Je n'avais jamais imaginé qu'il était possible d'éprouver autant de passion pour le jardinage en général et pour la taille en particulier. Je me range avec lucidité dans la catégorie très marginale des jardidingues. De ceux qui s'agenouillent sur le sol gelé pour sourire au premier perce-neige et récurent en catimini les troncs de leurs bouleaux pour les faire beaux. Mais depuis la fin de l'hiver dernier, je sais qu'il en existe de bien plus ensorcelés.
Je vous ai déjà parlé ici du Prieuré d'Orsan. Les jardiniers y ont pris le parti de la taille systématique. Tout est ciselé, guidé, palissé, conduit, biseauté. Les hêtres, les noisetiers, les poiriers, les groseillers et les rhubarbes. Sous leur sécateur, la taille devient sculpture et la cisaille magicienne.
J'avais toujours visité ce jardin en été lorsque les feuillages masquaient leur minutieux travail. Mais en mars dernier, lorsque les bourgeons dénudés attendaient encore le signal de départ, j'ai découvert la puissance de la passion qui les anime. Chaque branche est jointe à son support par un lien qui se fond dans le décor. Les dards échevelés des poiriers et pommiers sont lestés de petits poids en bois ou en pierre pour les courber comme il faut. De discrètes esquilles de bois séparent les coursonnes trop proches.
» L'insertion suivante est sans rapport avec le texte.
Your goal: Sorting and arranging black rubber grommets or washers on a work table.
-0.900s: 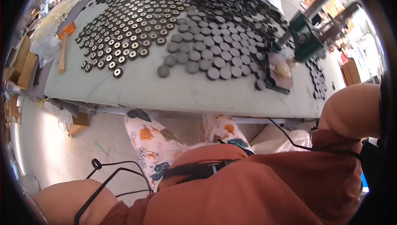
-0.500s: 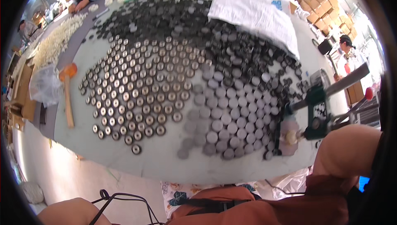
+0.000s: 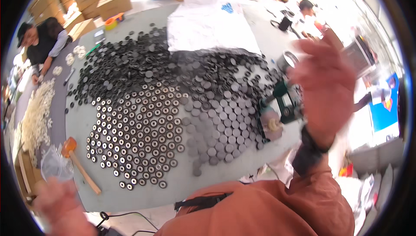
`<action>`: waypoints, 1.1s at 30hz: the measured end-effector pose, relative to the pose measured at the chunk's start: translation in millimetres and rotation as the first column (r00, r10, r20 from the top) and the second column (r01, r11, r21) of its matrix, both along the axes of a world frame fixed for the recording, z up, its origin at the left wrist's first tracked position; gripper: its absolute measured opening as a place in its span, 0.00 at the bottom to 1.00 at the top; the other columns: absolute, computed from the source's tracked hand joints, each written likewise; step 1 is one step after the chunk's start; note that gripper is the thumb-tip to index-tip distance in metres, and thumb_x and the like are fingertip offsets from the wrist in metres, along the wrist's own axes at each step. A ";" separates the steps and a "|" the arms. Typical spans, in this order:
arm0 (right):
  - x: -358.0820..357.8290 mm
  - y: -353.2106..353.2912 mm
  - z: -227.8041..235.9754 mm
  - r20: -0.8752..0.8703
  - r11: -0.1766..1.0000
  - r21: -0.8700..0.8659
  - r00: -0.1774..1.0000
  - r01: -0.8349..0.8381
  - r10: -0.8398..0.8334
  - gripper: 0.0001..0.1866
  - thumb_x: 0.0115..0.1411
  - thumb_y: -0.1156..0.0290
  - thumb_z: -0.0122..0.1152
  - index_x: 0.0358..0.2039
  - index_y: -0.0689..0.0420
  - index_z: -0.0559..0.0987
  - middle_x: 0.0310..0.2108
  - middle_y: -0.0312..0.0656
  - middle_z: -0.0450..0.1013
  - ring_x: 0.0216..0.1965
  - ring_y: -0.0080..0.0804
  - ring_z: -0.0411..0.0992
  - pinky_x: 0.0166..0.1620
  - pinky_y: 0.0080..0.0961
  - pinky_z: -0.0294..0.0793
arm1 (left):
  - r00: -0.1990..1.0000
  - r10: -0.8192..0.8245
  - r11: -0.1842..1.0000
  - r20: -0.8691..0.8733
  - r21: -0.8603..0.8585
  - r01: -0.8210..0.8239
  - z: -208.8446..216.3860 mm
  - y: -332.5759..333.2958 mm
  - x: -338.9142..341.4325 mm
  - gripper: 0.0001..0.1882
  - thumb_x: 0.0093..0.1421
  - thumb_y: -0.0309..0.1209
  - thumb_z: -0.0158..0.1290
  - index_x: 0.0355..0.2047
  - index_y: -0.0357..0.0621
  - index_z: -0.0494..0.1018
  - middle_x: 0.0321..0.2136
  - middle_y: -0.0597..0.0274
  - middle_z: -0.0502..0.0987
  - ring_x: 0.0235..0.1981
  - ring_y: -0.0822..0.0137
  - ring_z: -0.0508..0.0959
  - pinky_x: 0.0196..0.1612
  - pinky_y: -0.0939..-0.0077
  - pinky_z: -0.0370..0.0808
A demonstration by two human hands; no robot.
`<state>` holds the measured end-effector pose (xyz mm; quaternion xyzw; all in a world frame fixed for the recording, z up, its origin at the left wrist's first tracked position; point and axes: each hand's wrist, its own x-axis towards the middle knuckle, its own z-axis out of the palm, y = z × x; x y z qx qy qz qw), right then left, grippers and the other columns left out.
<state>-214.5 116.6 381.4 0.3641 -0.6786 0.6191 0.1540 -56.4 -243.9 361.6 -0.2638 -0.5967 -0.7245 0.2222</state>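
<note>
My right hand (image 3: 327, 84) is raised in front of the table's right side, beside a green hand press (image 3: 288, 108). Its fingers are smeared by motion, and a dark band circles the wrist. My left hand (image 3: 60, 205), also blurred, hovers at the lower left near a clear plastic bag (image 3: 56, 166) and an orange-headed mallet (image 3: 82, 169). Nothing can be made out in either hand. Black discs with metal ring centres (image 3: 134, 134) lie in rows mid-table. To their right are plain grey discs (image 3: 227, 125), with a heap of loose black discs (image 3: 125, 62) behind.
A white sack (image 3: 212, 30) covers part of the far heap. Pale small parts (image 3: 37, 114) are piled along the left, where a co-worker (image 3: 45, 45) sits. Another person (image 3: 307, 19) is at the far right. Cardboard boxes (image 3: 113, 4) and an orange tape roll (image 3: 111, 23) are at the back.
The view has turned, so the table's contents sit further left. My right arm has lifted, bringing the hand up over the press, and my left hand has come into view at the lower left.
</note>
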 end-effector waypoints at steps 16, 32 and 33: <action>-77.7 40.2 -251.5 0.992 0.818 0.024 0.087 0.575 -0.090 0.18 0.59 0.64 0.52 0.44 0.62 0.65 0.32 0.45 0.67 0.25 0.32 0.70 0.25 0.26 0.74 | 0.488 0.062 0.997 0.871 -0.033 -0.069 -172.8 44.7 -120.3 0.15 0.61 0.29 0.43 0.46 0.34 0.65 0.35 0.59 0.72 0.35 0.70 0.73 0.35 0.78 0.74; -221.7 8.2 -295.0 0.133 0.242 0.967 0.645 0.083 -0.753 0.56 0.33 0.48 0.71 0.60 0.54 0.53 0.52 0.51 0.57 0.54 0.51 0.57 0.49 0.47 0.64 | 0.622 0.684 0.416 0.381 -0.904 0.096 -288.9 163.5 -338.5 0.36 0.38 0.29 0.62 0.46 0.36 0.56 0.41 0.37 0.65 0.42 0.42 0.70 0.43 0.60 0.71; -227.9 4.4 -292.5 0.130 0.215 0.975 0.633 0.059 -0.763 0.57 0.32 0.48 0.72 0.60 0.53 0.52 0.52 0.51 0.57 0.54 0.51 0.56 0.49 0.48 0.64 | 0.616 0.704 0.388 0.354 -0.918 0.084 -283.7 170.0 -342.7 0.34 0.38 0.25 0.59 0.45 0.35 0.56 0.40 0.36 0.65 0.40 0.41 0.71 0.42 0.59 0.71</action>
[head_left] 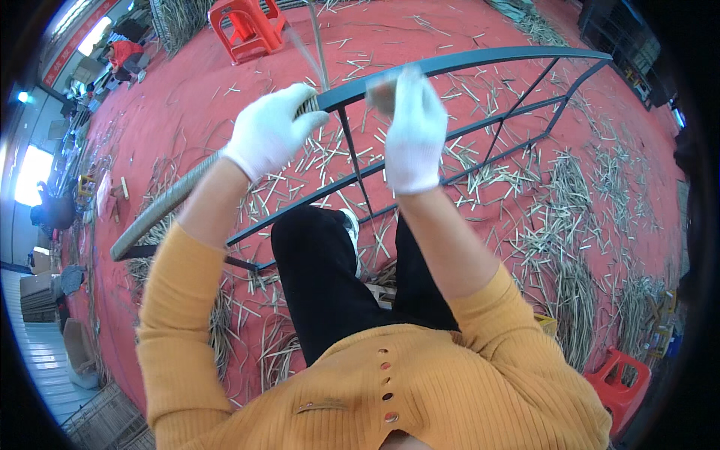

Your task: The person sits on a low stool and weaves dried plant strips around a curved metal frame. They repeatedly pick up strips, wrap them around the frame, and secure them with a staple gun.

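Observation:
A long dark metal frame (pixel 480 58) with thin crossbars lies slantwise in front of me, over my knees. Its top rail is bare on the right, and on the left it is wrapped in greyish-beige cane strand (pixel 176 191). Where the wrapping ends, my left hand (pixel 271 129), in a white glove, is closed round the rail. A loose strand (pixel 319 45) rises from that spot, partly blurred. My white-gloved right hand (pixel 415 135) is at the bare rail, fingers drawn together and smeared by motion. Beside its fingers is a blurred brownish thing (pixel 382 96) whose kind I cannot tell.
Cut strand pieces litter the red floor (pixel 465 37), with bundles of long strands (pixel 570 277) at the right. One red plastic stool (pixel 246 28) stands ahead, another (pixel 621 386) at the lower right. A person in red (pixel 126 56) crouches far left.

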Tool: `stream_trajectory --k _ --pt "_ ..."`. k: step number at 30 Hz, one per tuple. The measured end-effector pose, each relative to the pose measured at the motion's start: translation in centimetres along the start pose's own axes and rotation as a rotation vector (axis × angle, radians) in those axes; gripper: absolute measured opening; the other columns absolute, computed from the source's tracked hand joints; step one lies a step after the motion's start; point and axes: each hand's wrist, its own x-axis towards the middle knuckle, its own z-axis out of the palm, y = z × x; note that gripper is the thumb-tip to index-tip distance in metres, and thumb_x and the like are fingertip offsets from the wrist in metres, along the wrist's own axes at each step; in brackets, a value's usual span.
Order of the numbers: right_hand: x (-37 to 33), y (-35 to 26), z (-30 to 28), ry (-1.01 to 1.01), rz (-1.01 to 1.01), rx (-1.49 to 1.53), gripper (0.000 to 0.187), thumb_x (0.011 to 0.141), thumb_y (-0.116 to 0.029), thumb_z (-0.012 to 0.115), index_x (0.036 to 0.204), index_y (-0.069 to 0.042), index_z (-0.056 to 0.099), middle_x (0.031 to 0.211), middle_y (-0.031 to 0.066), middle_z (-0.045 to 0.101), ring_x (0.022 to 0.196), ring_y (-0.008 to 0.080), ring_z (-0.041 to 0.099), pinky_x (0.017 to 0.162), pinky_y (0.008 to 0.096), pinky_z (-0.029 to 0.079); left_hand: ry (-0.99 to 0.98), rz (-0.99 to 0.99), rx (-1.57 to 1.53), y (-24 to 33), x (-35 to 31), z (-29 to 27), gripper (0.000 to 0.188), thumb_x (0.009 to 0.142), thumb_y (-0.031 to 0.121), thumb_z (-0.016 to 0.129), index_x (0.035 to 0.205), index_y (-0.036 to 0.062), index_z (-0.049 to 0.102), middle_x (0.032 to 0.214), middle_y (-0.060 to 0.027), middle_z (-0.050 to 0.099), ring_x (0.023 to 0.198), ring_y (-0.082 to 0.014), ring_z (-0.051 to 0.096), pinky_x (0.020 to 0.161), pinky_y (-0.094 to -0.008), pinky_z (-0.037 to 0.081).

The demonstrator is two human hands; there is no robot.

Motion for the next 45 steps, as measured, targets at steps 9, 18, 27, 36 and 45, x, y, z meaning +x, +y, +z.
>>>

C'est vrai que les fruits qui se touchent, gâtent plus vite. Des tendeurs ingénieux arquent les branches des fruitiers pour encourager la fructification.
Tous ces gestes d'une adresse et d'une patience infinies ne sont pas faits pour être vus. Le visiteur qui par hasard s'en aperçoit rit de ce qui lui semble puéril voire inutile. Mais ces petits riens qui prennent un temps fou trahissent un souci du travail bien fait et un amour du jardinage qui me laissent pantoise d'admiration.